Start of Block

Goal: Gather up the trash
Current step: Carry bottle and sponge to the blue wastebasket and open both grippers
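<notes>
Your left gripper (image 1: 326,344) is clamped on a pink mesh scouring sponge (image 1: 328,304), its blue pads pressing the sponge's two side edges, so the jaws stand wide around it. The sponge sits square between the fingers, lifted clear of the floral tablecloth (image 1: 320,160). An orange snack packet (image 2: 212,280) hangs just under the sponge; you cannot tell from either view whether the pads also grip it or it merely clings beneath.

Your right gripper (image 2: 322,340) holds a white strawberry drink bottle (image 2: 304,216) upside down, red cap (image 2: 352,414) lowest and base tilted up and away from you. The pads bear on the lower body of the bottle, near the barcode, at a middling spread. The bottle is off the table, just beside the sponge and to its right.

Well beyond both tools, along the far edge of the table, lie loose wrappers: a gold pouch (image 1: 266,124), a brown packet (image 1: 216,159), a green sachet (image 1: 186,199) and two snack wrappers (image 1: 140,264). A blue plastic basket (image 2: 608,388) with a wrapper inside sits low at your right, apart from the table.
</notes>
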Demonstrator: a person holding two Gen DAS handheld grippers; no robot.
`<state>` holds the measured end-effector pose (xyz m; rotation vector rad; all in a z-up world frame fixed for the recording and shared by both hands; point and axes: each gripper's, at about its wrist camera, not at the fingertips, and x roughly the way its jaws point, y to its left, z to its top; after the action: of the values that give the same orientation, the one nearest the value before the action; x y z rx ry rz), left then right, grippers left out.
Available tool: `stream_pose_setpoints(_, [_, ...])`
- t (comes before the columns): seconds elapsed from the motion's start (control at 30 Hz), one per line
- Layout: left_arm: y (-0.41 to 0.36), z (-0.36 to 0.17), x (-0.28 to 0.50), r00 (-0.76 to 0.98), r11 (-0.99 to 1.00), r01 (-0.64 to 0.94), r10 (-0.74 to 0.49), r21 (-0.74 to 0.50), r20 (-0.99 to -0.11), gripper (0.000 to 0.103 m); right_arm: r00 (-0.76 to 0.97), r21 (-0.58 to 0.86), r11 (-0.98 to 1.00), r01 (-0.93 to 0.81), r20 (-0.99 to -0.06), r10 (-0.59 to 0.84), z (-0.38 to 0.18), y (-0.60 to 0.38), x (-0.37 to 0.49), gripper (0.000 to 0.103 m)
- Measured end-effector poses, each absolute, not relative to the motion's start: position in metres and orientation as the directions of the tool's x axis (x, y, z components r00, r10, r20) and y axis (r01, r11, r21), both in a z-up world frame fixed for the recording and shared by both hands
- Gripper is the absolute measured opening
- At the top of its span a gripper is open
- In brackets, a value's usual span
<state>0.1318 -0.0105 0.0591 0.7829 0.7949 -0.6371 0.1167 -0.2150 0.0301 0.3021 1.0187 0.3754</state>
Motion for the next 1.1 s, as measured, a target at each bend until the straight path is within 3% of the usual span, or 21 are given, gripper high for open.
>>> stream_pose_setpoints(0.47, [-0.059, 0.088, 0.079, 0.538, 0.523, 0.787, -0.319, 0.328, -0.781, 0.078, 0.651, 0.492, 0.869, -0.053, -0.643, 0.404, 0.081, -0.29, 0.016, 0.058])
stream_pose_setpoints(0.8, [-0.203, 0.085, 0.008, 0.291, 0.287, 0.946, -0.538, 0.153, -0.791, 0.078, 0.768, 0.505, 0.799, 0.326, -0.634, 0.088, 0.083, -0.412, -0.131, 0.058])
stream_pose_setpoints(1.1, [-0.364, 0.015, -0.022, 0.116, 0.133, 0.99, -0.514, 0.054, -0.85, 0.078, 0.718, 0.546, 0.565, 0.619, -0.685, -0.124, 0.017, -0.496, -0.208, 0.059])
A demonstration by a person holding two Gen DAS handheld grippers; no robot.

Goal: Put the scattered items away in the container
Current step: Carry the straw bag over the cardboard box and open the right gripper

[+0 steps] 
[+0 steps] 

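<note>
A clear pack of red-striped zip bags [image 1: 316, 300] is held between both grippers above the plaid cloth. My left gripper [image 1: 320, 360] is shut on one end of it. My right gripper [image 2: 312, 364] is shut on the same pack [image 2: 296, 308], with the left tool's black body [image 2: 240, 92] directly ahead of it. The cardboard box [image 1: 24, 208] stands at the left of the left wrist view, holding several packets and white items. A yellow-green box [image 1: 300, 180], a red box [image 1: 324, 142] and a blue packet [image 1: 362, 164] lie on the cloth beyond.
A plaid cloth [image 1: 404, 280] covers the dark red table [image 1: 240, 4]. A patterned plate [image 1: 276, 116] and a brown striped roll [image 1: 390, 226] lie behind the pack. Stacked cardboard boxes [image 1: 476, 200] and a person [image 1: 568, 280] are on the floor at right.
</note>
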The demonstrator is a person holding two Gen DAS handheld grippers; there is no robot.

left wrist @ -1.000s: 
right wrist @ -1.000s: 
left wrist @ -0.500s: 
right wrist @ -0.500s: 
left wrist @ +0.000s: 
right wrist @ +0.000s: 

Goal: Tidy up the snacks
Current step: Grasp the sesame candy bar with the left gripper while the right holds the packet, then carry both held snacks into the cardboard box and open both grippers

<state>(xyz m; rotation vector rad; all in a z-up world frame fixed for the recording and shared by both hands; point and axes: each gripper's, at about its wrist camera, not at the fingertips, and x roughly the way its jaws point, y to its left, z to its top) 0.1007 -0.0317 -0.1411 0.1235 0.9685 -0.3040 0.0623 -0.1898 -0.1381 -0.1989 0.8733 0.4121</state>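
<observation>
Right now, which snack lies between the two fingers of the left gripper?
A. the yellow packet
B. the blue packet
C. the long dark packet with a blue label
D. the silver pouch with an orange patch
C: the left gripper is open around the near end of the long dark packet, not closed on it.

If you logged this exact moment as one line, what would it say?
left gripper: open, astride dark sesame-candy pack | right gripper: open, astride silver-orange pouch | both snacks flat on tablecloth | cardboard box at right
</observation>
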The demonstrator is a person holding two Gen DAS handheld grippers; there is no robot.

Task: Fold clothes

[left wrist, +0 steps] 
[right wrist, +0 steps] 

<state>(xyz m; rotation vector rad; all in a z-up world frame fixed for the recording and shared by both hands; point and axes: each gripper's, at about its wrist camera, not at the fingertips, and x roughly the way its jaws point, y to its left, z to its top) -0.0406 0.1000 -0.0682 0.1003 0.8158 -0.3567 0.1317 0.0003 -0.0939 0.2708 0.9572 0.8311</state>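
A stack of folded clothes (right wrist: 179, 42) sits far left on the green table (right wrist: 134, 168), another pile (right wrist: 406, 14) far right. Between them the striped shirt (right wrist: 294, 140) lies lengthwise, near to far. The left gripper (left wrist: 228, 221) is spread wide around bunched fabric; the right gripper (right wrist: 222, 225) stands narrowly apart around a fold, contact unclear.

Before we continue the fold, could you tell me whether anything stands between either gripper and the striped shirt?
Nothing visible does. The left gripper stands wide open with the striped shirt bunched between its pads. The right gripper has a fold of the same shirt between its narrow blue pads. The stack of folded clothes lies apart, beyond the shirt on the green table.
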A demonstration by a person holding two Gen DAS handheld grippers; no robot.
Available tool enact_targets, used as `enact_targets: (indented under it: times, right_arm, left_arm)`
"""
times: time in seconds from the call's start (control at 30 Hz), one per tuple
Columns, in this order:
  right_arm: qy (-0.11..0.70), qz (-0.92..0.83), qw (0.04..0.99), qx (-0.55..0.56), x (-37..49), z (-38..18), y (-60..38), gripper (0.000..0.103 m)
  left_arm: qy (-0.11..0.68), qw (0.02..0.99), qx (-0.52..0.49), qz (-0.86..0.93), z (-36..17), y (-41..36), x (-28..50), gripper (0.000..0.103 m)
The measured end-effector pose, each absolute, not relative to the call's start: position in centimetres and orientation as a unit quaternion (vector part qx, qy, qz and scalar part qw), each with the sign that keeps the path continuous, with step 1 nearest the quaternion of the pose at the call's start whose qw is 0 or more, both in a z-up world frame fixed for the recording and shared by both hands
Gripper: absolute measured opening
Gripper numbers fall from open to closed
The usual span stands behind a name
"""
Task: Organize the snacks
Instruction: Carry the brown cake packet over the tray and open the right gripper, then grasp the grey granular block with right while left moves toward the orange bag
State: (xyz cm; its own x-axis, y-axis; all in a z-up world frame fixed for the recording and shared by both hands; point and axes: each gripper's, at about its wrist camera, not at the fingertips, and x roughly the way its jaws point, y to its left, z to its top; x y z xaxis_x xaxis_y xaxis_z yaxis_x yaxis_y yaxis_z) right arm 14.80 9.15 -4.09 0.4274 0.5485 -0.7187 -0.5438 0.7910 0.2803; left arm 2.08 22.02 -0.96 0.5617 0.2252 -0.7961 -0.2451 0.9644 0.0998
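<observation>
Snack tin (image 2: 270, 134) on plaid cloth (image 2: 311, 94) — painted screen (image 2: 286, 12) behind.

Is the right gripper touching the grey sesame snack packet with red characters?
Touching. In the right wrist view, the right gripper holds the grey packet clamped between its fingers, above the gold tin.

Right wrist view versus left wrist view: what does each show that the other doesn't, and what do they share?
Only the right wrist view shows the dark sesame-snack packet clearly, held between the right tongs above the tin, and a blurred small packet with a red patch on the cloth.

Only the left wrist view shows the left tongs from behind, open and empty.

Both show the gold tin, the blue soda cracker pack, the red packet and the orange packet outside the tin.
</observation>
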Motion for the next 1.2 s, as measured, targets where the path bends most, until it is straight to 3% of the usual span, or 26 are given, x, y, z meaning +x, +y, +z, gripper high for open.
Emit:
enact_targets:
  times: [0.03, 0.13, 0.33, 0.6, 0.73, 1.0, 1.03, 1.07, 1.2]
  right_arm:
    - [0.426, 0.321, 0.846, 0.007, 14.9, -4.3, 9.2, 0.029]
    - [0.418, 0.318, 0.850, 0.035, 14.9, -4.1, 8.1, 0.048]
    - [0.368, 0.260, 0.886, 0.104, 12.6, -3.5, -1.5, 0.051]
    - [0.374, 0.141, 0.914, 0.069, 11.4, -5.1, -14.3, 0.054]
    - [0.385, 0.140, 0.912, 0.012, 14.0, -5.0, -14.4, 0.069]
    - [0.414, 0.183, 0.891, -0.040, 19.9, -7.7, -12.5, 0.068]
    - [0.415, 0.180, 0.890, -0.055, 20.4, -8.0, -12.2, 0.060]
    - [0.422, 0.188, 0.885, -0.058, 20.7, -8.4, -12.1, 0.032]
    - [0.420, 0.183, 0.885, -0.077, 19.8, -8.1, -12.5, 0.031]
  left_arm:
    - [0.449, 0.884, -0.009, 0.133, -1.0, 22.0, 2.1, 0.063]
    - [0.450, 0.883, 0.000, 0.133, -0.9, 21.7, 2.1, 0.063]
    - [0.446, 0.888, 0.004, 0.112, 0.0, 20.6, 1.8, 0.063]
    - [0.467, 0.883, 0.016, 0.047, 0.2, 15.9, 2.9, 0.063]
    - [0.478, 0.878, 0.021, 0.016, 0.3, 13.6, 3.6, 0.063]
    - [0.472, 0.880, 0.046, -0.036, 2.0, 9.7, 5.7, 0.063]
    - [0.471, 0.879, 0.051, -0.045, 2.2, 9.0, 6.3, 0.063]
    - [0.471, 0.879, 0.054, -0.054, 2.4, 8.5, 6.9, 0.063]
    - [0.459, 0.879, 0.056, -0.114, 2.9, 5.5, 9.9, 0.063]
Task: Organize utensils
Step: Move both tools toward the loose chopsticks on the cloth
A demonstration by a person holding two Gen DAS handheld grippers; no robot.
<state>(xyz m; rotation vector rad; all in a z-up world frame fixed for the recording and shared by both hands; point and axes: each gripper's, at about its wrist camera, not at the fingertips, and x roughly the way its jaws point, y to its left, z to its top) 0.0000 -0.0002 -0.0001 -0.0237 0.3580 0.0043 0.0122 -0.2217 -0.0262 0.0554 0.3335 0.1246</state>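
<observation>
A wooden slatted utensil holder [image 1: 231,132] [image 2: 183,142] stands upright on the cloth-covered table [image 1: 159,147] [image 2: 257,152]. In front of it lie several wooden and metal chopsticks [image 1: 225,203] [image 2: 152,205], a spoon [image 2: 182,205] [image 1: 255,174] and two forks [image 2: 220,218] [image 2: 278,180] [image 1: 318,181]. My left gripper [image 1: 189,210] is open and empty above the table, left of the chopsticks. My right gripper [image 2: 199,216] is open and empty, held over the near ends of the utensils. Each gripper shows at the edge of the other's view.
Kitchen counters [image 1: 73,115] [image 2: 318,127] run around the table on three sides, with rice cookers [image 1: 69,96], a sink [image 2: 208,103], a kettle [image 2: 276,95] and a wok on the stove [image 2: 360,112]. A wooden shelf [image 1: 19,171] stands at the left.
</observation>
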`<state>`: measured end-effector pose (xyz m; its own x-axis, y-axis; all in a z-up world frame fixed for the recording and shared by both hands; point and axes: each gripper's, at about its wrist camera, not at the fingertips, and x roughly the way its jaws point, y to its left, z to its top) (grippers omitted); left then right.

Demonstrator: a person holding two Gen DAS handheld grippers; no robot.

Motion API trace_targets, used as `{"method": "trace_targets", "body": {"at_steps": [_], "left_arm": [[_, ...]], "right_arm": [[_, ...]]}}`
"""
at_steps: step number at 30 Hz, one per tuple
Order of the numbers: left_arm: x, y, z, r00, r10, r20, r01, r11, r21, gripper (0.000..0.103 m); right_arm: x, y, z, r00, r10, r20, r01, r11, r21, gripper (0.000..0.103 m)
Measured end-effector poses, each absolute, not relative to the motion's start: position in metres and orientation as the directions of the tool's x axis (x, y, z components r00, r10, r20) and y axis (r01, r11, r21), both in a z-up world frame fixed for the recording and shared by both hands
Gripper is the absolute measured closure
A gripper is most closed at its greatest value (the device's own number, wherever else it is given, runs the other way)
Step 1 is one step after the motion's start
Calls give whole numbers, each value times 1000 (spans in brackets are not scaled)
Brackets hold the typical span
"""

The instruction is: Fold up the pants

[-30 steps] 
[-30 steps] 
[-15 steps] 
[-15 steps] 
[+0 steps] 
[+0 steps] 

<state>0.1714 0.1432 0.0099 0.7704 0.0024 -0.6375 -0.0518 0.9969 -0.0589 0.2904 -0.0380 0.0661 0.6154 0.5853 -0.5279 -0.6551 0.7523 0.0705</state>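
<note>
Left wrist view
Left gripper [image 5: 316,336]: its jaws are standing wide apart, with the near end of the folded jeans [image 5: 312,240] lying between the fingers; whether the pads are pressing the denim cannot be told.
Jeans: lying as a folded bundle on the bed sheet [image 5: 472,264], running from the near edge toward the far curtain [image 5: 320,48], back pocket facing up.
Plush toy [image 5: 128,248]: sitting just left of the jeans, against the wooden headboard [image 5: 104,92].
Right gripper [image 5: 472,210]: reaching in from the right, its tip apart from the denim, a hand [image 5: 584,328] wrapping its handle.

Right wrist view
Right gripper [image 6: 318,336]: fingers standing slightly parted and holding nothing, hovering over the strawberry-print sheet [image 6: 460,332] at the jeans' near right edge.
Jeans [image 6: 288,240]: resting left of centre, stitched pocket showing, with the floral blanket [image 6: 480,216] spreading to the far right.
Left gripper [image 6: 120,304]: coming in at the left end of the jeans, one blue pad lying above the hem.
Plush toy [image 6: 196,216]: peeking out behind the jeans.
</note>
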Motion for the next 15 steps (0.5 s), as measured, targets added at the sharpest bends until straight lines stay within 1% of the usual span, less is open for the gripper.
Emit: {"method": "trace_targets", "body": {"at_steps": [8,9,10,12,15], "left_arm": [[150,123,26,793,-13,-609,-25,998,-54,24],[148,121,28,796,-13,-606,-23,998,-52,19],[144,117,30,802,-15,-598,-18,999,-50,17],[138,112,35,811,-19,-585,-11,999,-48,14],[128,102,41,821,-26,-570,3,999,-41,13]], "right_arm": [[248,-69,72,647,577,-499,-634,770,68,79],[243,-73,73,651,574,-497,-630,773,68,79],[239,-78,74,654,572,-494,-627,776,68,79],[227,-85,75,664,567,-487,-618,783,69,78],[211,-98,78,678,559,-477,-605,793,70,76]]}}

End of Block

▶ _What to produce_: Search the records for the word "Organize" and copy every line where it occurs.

▶ _Finished task_:
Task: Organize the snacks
Task: Organize utensils

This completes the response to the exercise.